[Work to complete]
For each line below that holds "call", return the line as it stands.

*** Data shown Section Begins ***

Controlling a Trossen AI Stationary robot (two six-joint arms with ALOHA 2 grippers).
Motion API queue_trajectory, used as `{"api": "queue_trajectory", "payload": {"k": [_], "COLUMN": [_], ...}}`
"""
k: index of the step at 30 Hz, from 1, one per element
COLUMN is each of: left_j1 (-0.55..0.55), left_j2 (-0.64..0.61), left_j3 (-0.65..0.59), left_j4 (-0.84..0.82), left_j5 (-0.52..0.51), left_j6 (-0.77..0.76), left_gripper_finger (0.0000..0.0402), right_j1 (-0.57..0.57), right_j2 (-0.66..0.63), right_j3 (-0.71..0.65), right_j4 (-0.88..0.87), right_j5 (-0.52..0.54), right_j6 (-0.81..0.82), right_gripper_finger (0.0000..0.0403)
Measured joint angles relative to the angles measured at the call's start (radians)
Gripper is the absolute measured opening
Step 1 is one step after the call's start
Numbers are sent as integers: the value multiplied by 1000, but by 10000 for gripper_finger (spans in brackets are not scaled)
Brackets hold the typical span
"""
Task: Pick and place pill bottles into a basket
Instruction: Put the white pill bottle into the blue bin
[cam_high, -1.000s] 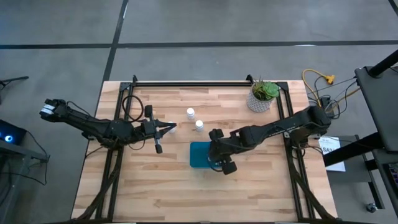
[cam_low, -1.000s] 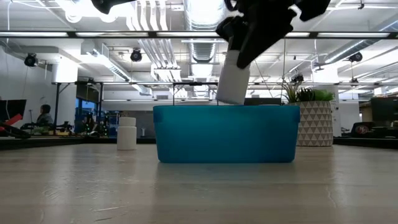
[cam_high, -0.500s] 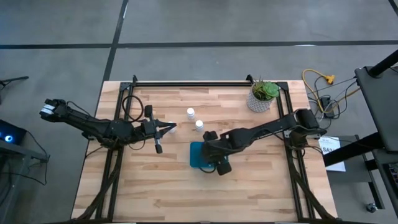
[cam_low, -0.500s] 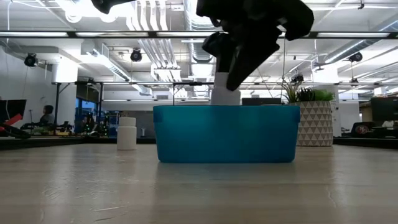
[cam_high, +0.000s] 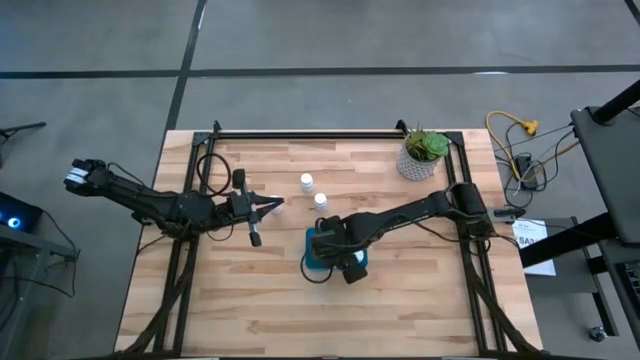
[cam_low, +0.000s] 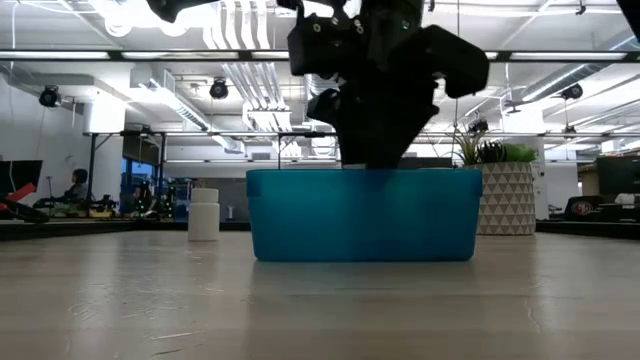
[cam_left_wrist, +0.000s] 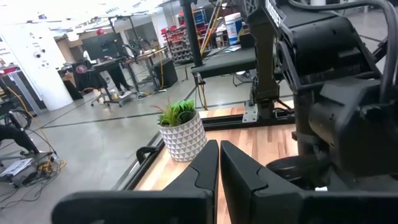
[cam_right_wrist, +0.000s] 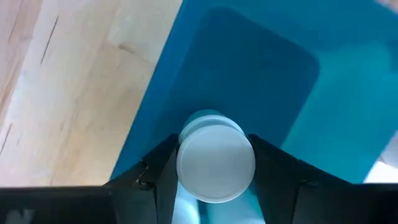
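Note:
The teal basket sits at the table's middle; it also shows in the low view and the right wrist view. My right gripper reaches down into it, shut on a white pill bottle that the basket wall hides in the low view. Two more bottles stand on their bases on the table just beyond the basket; one shows in the low view. My left gripper is shut and empty, hovering left of the basket. My right gripper pinches the bottle's body just below its cap between its two fingers, one on each side. The fingers come from above, pointing down, with the cap toward the wrist. The bottle is inside the basket; I cannot tell whether its base touches the floor.
A white patterned plant pot stands at the table's far right corner and shows in the low view. Black frame rails run along the table's far, left and right sides. Bare wood lies in front of the basket.
My right gripper has gone toward the table's left edge and down, carrying the bottle from above the basket's rim down inside it, until the basket wall hides the bottle in the low view. It has stayed shut on the bottle.

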Motion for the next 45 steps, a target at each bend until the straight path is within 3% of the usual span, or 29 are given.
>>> {"api": "queue_trajectory", "payload": {"k": [24,45], "left_j1": [0,0], "left_j2": [0,0], "left_j3": [0,0], "left_j4": [0,0], "left_j5": [0,0], "left_j6": [-2,-2], "left_gripper_finger": [0,0], "right_j1": [1,-6], "right_j2": [-3,-2], "right_j3": [-33,-39], "right_j4": [22,20], "right_j5": [-27,-26], "right_j6": [4,14], "right_gripper_finger": [160,230]}}
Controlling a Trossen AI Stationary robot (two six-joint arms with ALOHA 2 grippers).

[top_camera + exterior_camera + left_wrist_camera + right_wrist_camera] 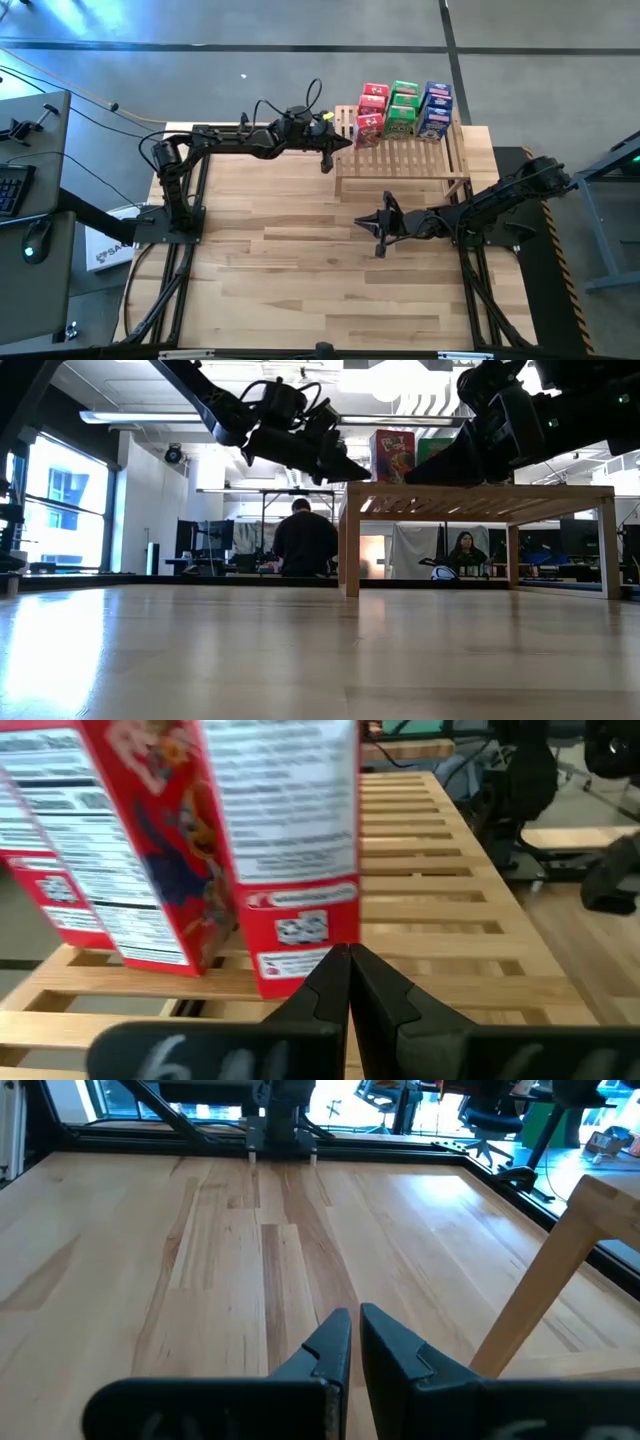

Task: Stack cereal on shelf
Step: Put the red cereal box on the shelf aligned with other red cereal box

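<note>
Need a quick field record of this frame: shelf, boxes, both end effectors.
shelf: light wooden slatted rack, far side of the plank tabletop
cereal: red, green and blue miniature boxes in three rows on the rack's far part
left end effector: shut, empty, at the rack's left edge by the red boxes
right end effector: shut, empty, over the tabletop in front of the rack

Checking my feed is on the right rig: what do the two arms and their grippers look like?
Both arms are black, built of slim jointed segments on black frame bases. The left arm carries looping black cables and a small yellow spot near its wrist. The left gripper and right gripper each end in two dark, wedge-shaped fingers. No other markings are readable.
</note>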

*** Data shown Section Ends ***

[Task result]
Measured joint angles relative to the angles measured at the call's start (radians)
Step 1 is one step after the call's start

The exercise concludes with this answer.